“Los padres son libres de elegir en nombre de sus hijos”, aclaró el Servicio de Registro Cívico (Sereci) boliviano desautorizando a su oficina regional de Potosí que había anunciado una prohibición de que se dé a infantes nombres extranjeros, de artistas o simplemente raros, además de crear un listado de nombres nativos como opciones de elección. ¿Quién tiene o debe tener la potestad final sobre este tema? ¿Por qué un padre tiene el derecho de ponerle a un hijo Ronaldinho, Sakura, Bruce Lee, Míster o Shakira, entre otros?
Paralelamente, el vocal indígena del Tribunal Supremo Electoral (TSE) rechazó su nombre: Daniel Atahuichi Quispe, y lo cambió a Tahuichi Tahuichi Quispe ya que este nuevo refleja su identidad indígena y es con él con el que se siente “reconocido como ser humano”. Toda una potente razón que, sin embargo, fue producto de burlas en las redes sociales que desde un racismo colonizante rechazan este tipo de reivindicaciones.
El nombre de hijos e hijas muestra la mirada del mundo que tienen sus padres y madres, les coloca en una posición social y marca cómo se les verá al ser nombrados. Desde estratos altos, se cree que lo adecuado es el uso de nombres de origen español y está bien si se usa un nombre de otras regiones europeas siempre que sean congruentes con los apellidos, la ascendencia y el color de piel. El resto sería de mal gusto y de ignorantes.
Desde esta mirada de cultura más bien corta para señalar razones, no se entiende que aún hoy haya personas indígenas que creen necesario cambiar su nombre y apellidos nativos por otros “mejor vistos”, en busca de “mayor dignidad”, ya que los suyos fueron y son causa de constantes discriminaciones. Es dramático que frente a quienes optan por nombres extranjeros o de artistas, como salida, haya quienes les denigren y se mofen doblemente.

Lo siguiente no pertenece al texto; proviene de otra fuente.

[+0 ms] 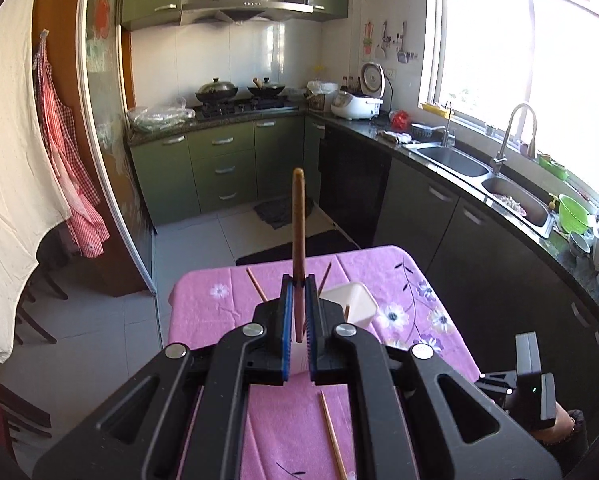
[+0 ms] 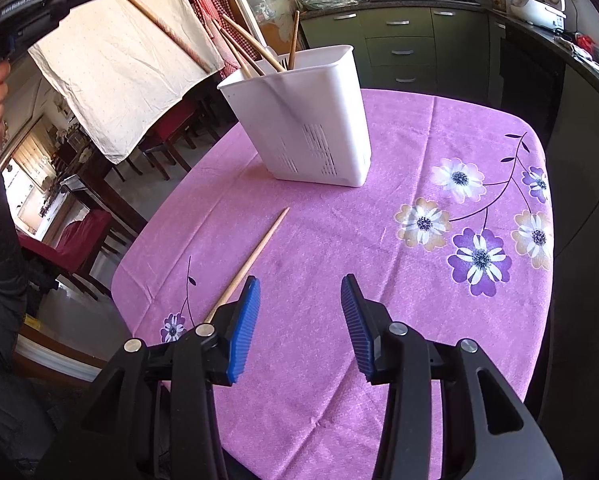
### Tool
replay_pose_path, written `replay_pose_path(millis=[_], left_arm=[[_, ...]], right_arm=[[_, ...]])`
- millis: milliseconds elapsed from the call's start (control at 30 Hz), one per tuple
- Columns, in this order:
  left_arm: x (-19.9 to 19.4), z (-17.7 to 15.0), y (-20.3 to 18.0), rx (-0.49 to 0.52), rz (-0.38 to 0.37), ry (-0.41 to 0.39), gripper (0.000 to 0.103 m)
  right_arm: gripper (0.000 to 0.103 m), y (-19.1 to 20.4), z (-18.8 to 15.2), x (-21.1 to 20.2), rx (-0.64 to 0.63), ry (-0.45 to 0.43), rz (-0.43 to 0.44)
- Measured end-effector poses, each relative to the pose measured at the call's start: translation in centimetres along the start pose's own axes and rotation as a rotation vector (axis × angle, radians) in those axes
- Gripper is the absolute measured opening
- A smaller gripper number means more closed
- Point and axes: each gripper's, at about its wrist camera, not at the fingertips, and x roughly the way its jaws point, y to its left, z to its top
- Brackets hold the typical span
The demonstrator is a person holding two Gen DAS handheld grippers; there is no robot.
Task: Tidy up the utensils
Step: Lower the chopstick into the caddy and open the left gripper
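The left gripper (image 1: 298, 300) has its jaws pinched narrow on a brown wooden utensil handle (image 1: 298, 220), which stands up out of the blue pads and well above the pink flowered tablecloth (image 1: 399, 276); gripped near one end like this, the stick can be swung tip-down and dropped into a slot, which looks like the step in hand. The white utensil holder (image 2: 307, 120) stands at the far middle of the table, leaning slightly, with several wooden chopsticks and handles (image 2: 251, 46) already fanned out of its top towards the left; its open mouth faces up, so anything must enter from above. The right gripper (image 2: 299, 320) hangs low over the near edge of the cloth with its jaws half apart and nothing between them, seemingly ready for the next pick; a loose chopstick (image 2: 255, 258) lies flat on the cloth just left of its left pad, running diagonally towards the holder; thin and flat on soft fabric, it will probably need a pinch from directly above. In the left wrist view, loose chopsticks (image 1: 255, 284) also lie on the cloth at the far side.
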Motion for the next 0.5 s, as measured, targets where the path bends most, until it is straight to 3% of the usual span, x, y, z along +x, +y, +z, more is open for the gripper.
replay_pose_path(millis=[133,500], left_arm=[[1.8,1.5,-0.3,0.005,0.033,-0.024,0.006],[10.1,-2.3,-0.4,0.007,0.032,0.164,0.006]], right_arm=[[0.043,-0.5,-0.4,0.2,0.012,0.008,-0.001],[0.044,-0.8,-0.6,1.6,0.021,0.049,-0.009]])
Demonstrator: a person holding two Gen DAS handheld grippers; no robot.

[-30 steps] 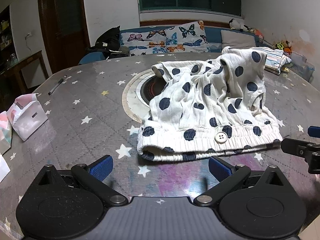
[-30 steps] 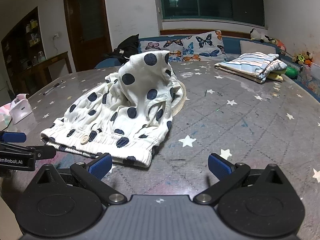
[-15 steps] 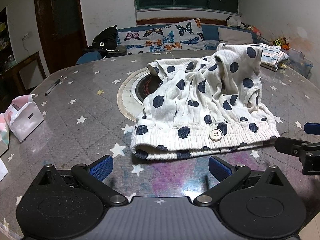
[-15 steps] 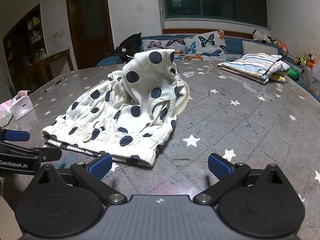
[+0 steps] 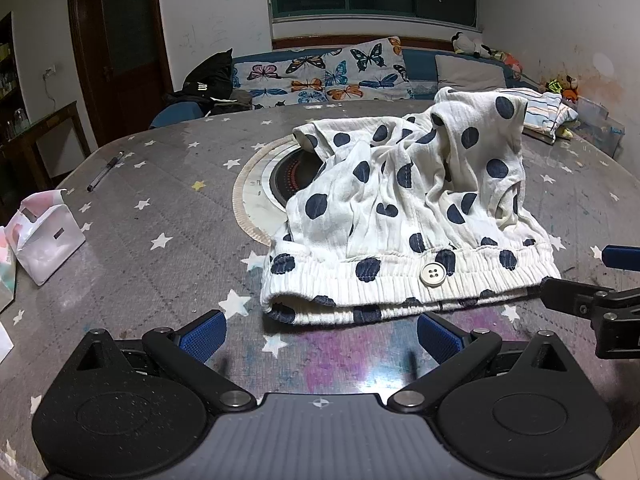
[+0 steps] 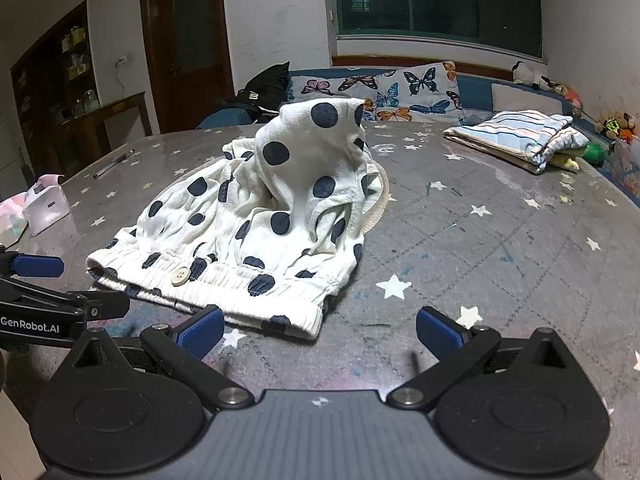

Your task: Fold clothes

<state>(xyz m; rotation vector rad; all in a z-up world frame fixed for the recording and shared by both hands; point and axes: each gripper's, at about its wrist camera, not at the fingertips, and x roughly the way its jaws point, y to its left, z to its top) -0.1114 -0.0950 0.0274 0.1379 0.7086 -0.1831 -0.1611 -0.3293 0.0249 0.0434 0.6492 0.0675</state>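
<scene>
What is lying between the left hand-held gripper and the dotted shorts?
Nothing: in the left wrist view, only bare star-print tablecloth separates the left hand-held gripper from the shorts.

Grey quilted tabletop [image 5: 132,248], star-patterned, with purple-blue staining at the near edge. A round inset burner [image 5: 288,176] with a pale ring sits at centre. Lying on the tabletop: crumpled white polka-dot shorts [image 5: 404,216] partly covering the burner, a pen [image 5: 105,171] at far left, a white tissue box [image 5: 46,236] at left, and folded striped clothes [image 6: 520,140] at far right.
</scene>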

El acto de Tahuichi Tahuichi Quispe es encomiable ya que va en sentido contrario y como reivindicación cultural. Muestra además una visión más amplia, ya que coloca su nombre como valor cultural sobre ese espacio globalizado donde priman ciertas potencias culturales dominantes, con sus respectivos nombres y celebridades comerciales. Ese mismo sentido, reivindicativo cultural y de cuidado, tenía la desautorizada determinación del Sereci de Potosí.
El Código Niña, Niño y Adolescente de Bolivia dice que toda persona tiene derecho de “llevar un nombre que no sea motivo de discriminación en ninguna circunstancia”; sin embargo, ¿por qué el Estado, entonces, no puede intervenir en este tema? Cuando es evidente que debe haber cierta protección frente a nombres vergonzantes.
¿Los progenitores pueden poner cualquier nombre a sus hijos porque los hijos son de los padres? No, los hijos son personas con derechos y no son propiedad de nadie, de nadie, por lo que es el Estado, que somos toda la población, quien debe cuidar por su dignidad, entre algunas otras necesidades vitales.
¿Qué nombres deberían estar permitidos? Cualquiera que no lleve a una situación de vergüenza. También debería fomentarse el mantenimiento y valorización de nuestras raíces y cultura, que es lo que se hace en otros países.
El propio presidente del Sereci Potosí, Kieffer Condori, tiene un nombre (que en realidad es un apellido germánico que significa “el que hace barriles”) que no encaja con sus orígenes ni con su apellido, Condori (que se reconoce como nativo, aunque es la castellanización del sustantivo aimara kunturi, que significa cóndor). Si él quisiera cambiar su nombre, no tiene que ser motivo de mofa sino todo lo contrario.
Tahuichi significa ave grandiosa en tupi-guaraní y frente a apellidos europeos, que tienden a señalar oficios, lugares o filiación, los nombres aimaras y quechuas señalan esencias y valores: Nina es fuego, Kallisaya es relámpago y energía, Mamani es alcón, Choque o más bien Chuqi es oro y Huanca es gran piedra, y así. ¿Cómo no darles valor a nombres tan hermosos? Más si es una expresión cultural de los pueblos de Bolivia.